President Ferdinand R. Marcos Jr (Image: Philippine Information Agency)

Ferdinand Marcos Jr, affectionately known as Bongbong, is treading carefully. Elected president of the Philippines in a landslide in May, the son of the late dictator and notorious kleptocrat Ferdinand Marcos is facing the nation’s Sandiganbayan graft court in a case concerning the giant stash of assets stolen by his father. 

Earlier this month, Marcos Jr’s lawyer rested his case in one stage of the long-winded and tangled attempt to recoup some of the nation’s stolen wealth. Marcos Jr’s sisters and his mother, the shoe-loving former first lady Imelda Marcos, now 93, will apparently have the opportunity to present their evidence in the weeks to come. 

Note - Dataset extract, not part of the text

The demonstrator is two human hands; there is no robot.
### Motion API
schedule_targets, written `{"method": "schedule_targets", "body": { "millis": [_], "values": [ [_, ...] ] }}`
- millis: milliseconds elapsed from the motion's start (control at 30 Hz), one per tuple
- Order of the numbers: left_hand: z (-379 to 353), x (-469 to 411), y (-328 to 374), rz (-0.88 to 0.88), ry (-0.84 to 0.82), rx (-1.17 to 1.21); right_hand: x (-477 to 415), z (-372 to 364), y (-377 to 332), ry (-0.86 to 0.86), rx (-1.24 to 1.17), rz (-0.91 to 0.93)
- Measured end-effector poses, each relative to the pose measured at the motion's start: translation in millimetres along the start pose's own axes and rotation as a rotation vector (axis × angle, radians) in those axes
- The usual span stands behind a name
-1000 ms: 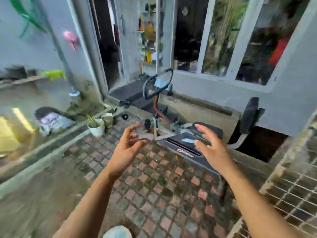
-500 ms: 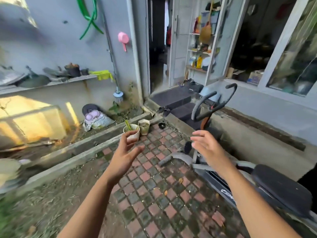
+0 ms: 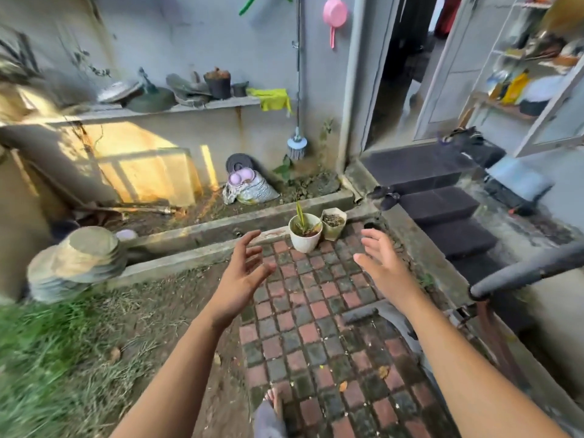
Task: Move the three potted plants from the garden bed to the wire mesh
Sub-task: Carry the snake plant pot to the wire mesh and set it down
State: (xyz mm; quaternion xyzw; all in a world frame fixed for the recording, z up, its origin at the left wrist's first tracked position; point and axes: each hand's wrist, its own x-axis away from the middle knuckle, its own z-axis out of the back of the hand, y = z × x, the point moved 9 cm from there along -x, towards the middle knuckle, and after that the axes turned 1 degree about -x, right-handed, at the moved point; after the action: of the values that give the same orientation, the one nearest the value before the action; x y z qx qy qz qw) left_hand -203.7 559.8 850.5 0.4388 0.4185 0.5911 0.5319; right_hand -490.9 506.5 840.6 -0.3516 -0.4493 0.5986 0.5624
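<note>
A white pot with a small green plant [image 3: 305, 233] stands on the brick paving beside the concrete curb of the garden bed [image 3: 221, 224]. Right of it, touching, is a beige angular pot [image 3: 333, 223] filled with dry soil. My left hand [image 3: 245, 273] is raised, fingers spread, holding nothing, short of the white pot and to its left. My right hand [image 3: 382, 263] is likewise open and held out to the right of the pots. No wire mesh shows in this view.
Brick paving [image 3: 316, 311] runs ahead to the pots. Stacked round stones [image 3: 76, 260] sit left on the curb. Dark steps [image 3: 442, 210] lead to a doorway at right. An exercise machine's padded bar [image 3: 531, 270] juts in at right. My foot [image 3: 271, 409] is below.
The view has swung left and down from the exercise machine toward the garden bed. The pots have come nearer to centre. Both hands stay open and raised.
</note>
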Motion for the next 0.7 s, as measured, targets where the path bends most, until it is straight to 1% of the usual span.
{"method": "schedule_targets", "body": {
  "millis": [100,167,300,433,533,700],
  "values": [
    [0,-86,-25,0.032,-0.009,-0.001,-77,-5,30,0.044,0.035,-0.036],
    [-4,-119,-36,0.068,-0.026,-0.004,-101,-7,44,0.055,0.042,-0.067],
    [-26,-227,-62,0.16,-0.135,-0.039,-178,-9,83,0.07,-0.005,-0.177],
    [-52,-321,-74,0.167,-0.212,-0.051,-249,-6,117,0.07,-0.044,-0.239],
    [-70,-384,-82,0.136,-0.222,-0.092,-309,-3,143,0.056,-0.059,-0.224],
    [-92,-479,-127,0.177,-0.192,-0.127,-407,-10,202,0.012,-0.104,-0.281]
  ]
}}
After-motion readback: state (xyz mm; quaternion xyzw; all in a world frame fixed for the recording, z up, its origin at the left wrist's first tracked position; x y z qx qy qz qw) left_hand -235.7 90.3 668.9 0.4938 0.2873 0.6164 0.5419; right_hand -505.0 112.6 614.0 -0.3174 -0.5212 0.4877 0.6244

The first Ferdinand Marcos ruled the Philippines between 1965 and 1986, imposing martial law in 1972, amassing many billions of dollars for himself and his family while much of the nation lived in grinding poverty.

The Marcoses flaunted their wealth, buying an array of luxury houses and properties, a huge cache of jewels, and dozens of Old Masters, including a Goya, two Monets, a Pissaro and a couple of Braques — not to mention untold pairs of shoes. Finally deposed in 1986, Marcos and his family, including Bongbong, fled to Hawaii. Their stolen wealth was secreted in bank accounts all over the world where, it’s assumed, much of it remains. 

When the new Philippines president Corazon Aquino took over after Marcos was ousted she quickly established the Presidential Commission on Good Government (PCGG) to claw back some of the lost funds. The commission’s primary goal, according to its mandate, is simple: “To continue the search for the Marcos’ ill-gotten wealth.” 

It has become a peculiarly delicate task, considering Marcos Jr, 64, is now the nation’s president after using some of his family’s massive cache of resources to finance an election campaign long on social media and revisionist history and short on substance. Bongbong dodged debate and difficult interviews during the recent campaign and regularly harked back to the “golden past”, inviting nostalgia for his father’s presidency. His ensuing political victory was notable, considering he failed an Oxford University politics course twice and the economics course once.

The commission has a rocky road ahead of it. To abolish it entirely would require the Philippines Congress to pass a law, which might be politically difficult, but its wings can be clipped in other ways, particularly by limiting its budget. Its mission could also be changed. 

Department of Justice secretary Jose Crispin Remulla said in a speech in Manila last month that he wanted to expand the commission’s remit beyond the Marcos wealth.

“I don’t think we need to spend the next 100 years running after the Marcoses,” he said. “I don’t think it’s going to be that way; might as well make good of something that’s there already, so shift the mandate to something more useful for the country and more urgent.”

The independent news site Rappler, co-founded by Nobel Prize winner Maria Ressa, reported that by the end of 2020, the Philippines had recovered 174.2 billion pesos, or A$4.41 billion, and last year the commission was still chasing P125.9 billion from the Marcos family.

Bongbong succeeded the controversial Rodrigo Duterte in the Philippines’ top job; he recruited Duterte’s daughter to stand as vice-president, and she won too. The Marcos dynasty scion now has a term of six years to prove the sceptics wrong, and start to fix the Philippines’ many problems — including appalling poverty, jails groaning with prisoners, and political oppression. 

Meanwhile, in the decades to come there are more Marcoses waiting in the wings. Bongbong has three sons. The eldest, 28-year-old Ferdinand Marcos III, affectionately known as Sandro, was elected to Congress this year.